Dáil debates

Tuesday, 8 May 2012

 

National Commemorations

5:00 pm

Photo of Marcella Corcoran KennedyMarcella Corcoran Kennedy (Laois-Offaly, Fine Gael)

There have been numerous discussions around commemoration ceremonies in recent times. I welcome the opportunity to raise the role of women and the contribution they made to Irish society in our turbulent past. I am sad to note there is scant acknowledgement of those brave and patriotic women who, alongside their men, fought for Irish freedom in different ways, some as pacifists and others as militants. Even in a recent supplement on the Home Rule Bill in The Irish Times, the 13 contributors and staff writers, all of whom were male, made little reference to the role played by women. None of the articles was dedicated to this subject.

I wish to focus on the events of 1912, when votes for women became entangled with the Irish Home Rule Bill introduced in Westminster. Irish and English feminists came to the issue from differing perspectives. Most women and men in Ireland were Nationalists who wanted home rule. Most Irish feminists wanted votes for women in an Irish Parliament of one kind or another. However, Irish Unionist women and men did not support home rule and both Unionists and English feminists wanted the vote in the UK Parliament.

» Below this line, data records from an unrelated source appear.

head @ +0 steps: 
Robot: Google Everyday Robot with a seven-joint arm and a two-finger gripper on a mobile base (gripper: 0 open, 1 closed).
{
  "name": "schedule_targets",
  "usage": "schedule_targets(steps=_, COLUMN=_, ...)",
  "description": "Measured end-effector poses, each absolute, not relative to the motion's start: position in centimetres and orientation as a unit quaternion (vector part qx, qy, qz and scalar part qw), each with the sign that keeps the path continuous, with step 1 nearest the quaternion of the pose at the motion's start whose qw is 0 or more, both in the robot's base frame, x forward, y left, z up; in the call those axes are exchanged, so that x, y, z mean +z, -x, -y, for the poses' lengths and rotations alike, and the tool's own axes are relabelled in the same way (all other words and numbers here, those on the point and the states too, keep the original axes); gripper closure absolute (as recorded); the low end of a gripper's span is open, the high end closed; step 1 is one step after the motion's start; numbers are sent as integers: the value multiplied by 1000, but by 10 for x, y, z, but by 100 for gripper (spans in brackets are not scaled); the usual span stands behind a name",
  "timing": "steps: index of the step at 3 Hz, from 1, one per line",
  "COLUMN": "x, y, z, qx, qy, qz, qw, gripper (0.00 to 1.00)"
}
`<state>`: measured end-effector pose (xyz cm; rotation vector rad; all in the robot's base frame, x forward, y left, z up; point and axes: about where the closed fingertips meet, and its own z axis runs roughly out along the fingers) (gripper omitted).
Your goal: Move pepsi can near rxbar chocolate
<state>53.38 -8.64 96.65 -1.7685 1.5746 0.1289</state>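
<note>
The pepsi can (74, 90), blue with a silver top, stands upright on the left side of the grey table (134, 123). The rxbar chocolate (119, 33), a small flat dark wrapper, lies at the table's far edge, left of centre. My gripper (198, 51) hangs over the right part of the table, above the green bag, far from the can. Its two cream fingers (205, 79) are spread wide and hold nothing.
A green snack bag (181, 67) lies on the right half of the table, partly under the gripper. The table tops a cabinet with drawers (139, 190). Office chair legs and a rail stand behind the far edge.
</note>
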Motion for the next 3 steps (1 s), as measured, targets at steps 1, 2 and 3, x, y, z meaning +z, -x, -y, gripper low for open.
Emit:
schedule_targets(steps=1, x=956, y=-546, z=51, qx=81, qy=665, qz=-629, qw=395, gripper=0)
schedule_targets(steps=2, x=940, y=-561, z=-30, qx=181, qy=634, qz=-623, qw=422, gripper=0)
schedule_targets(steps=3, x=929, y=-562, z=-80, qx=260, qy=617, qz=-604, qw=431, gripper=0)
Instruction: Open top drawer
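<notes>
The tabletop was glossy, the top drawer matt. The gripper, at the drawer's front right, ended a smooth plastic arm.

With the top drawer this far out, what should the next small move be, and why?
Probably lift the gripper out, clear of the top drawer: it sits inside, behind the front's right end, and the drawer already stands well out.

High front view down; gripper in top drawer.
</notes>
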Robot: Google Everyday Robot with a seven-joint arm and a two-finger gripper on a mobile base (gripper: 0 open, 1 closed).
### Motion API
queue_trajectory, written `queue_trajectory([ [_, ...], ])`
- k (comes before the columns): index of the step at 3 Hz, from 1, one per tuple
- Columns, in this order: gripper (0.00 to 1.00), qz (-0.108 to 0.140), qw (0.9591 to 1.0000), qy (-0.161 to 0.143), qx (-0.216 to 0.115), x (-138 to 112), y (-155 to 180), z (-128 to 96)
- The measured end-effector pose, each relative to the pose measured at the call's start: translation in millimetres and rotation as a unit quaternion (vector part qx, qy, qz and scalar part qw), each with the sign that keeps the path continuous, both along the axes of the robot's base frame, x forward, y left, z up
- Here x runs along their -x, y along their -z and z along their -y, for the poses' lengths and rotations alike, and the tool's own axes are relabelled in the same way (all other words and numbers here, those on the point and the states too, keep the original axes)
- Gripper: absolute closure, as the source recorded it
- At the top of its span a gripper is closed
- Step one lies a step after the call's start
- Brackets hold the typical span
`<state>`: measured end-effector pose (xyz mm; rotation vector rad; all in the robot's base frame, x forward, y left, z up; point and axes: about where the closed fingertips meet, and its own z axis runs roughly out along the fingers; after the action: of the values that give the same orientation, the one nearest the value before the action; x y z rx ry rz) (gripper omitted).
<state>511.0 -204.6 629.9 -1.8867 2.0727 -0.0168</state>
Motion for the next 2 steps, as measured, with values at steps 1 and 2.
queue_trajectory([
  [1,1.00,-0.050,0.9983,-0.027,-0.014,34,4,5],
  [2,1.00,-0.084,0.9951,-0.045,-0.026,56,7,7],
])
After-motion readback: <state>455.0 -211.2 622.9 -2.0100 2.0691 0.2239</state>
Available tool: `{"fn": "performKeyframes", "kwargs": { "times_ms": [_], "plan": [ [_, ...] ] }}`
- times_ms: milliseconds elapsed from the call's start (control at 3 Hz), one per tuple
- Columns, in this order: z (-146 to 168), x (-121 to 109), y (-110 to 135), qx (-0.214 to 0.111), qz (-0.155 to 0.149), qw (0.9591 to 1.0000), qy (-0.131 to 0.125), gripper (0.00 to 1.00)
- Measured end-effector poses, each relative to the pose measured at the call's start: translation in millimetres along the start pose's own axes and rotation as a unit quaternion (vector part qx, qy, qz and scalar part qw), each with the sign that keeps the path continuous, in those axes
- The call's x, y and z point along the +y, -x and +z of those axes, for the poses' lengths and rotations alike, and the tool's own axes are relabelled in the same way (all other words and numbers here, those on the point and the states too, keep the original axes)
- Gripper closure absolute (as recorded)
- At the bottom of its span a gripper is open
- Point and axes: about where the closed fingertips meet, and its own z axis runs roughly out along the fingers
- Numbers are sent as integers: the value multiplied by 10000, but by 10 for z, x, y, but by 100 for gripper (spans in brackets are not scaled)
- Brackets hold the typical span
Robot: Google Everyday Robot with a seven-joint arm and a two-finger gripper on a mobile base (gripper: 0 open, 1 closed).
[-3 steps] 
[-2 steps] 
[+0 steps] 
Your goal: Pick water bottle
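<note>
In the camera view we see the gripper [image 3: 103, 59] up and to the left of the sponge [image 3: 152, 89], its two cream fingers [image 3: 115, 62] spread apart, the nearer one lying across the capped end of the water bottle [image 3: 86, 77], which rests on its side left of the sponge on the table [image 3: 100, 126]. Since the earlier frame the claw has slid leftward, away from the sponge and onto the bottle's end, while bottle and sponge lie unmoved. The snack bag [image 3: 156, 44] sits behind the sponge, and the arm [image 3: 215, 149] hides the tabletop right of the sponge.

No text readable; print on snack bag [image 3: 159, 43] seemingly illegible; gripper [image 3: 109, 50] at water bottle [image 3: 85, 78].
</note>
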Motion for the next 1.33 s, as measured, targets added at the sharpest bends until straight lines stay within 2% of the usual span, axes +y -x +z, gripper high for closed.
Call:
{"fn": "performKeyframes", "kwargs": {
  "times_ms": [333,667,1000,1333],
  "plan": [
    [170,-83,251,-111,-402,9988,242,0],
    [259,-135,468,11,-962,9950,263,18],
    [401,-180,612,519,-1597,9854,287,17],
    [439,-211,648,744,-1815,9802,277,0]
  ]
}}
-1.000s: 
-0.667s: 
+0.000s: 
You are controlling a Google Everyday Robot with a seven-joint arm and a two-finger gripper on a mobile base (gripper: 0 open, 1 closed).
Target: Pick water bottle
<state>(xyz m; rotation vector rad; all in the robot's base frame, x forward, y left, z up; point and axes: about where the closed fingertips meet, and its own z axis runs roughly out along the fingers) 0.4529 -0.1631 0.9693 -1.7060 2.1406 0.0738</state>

What outraged feminists here and in England was the attitude taken by the Prime Minister, Herbert Henry Asquith, and the leader of the Irish Parliamentary Party, John Redmond. I do not blame them. In a conversation with Hanna Sheehy-Skeffington, the deputy leader of the Irish Parliamentary Party, John Dillon, stated:

Women's suffrage will, I believe, be the ruin of our Western civilisation. It will destroy the home, challenging the headship of man, laid down by God. It may come in your time - I hope not in mine.

It is no wonder they were cross.

A mass meeting was held in June 1912 at which 19 women's organisations were represented. Patience finally ran out and some of the members of the Irish Women's Franchise League smashed windows at the GPO, Dublin Castle and the Custom House. Hanna Sheehy-Skeffington and Margaret Cousins were sent to jail and Mary Leigh and Gladys Evans, who were members of an English organisation, the Women's Social and Political Union, were sentenced to five years imprisonment for disrupting the Prime Minister and went on hunger strike in Mountjoy Prison. Forcible feeding was practised in England at the time and there was considerable debate on the issue. Augustine Birrell, the Chief Secretary for Ireland, stated:

Personally I am dead against forcible feeding which always ends with the release of the prisoner long before her time. I want to keep these ladies under lock and key for five years and I am quite willing to feed them with Priest's Champagne and Michaelmas Geese all the time if it can be done ... but these wretched hags ... are obstinate to the point of death.

No fewer than 36 women were imprisoned during this campaign and many of them went on hunger strike for political status. We should not forget these wonderful women and what they achieved. Margaret Cousins put it well when she stated:

I am not a criminal but a political prisoner - my motives were neither criminal nor personal - being wholly associated with the agitation to obtain Votes for Women. I shall fight in every way in my power against being branded a criminal.

With these thoughts in mind I call on the Government to dedicate a commemoration ceremony to these women and the role they played as we approach June 2012.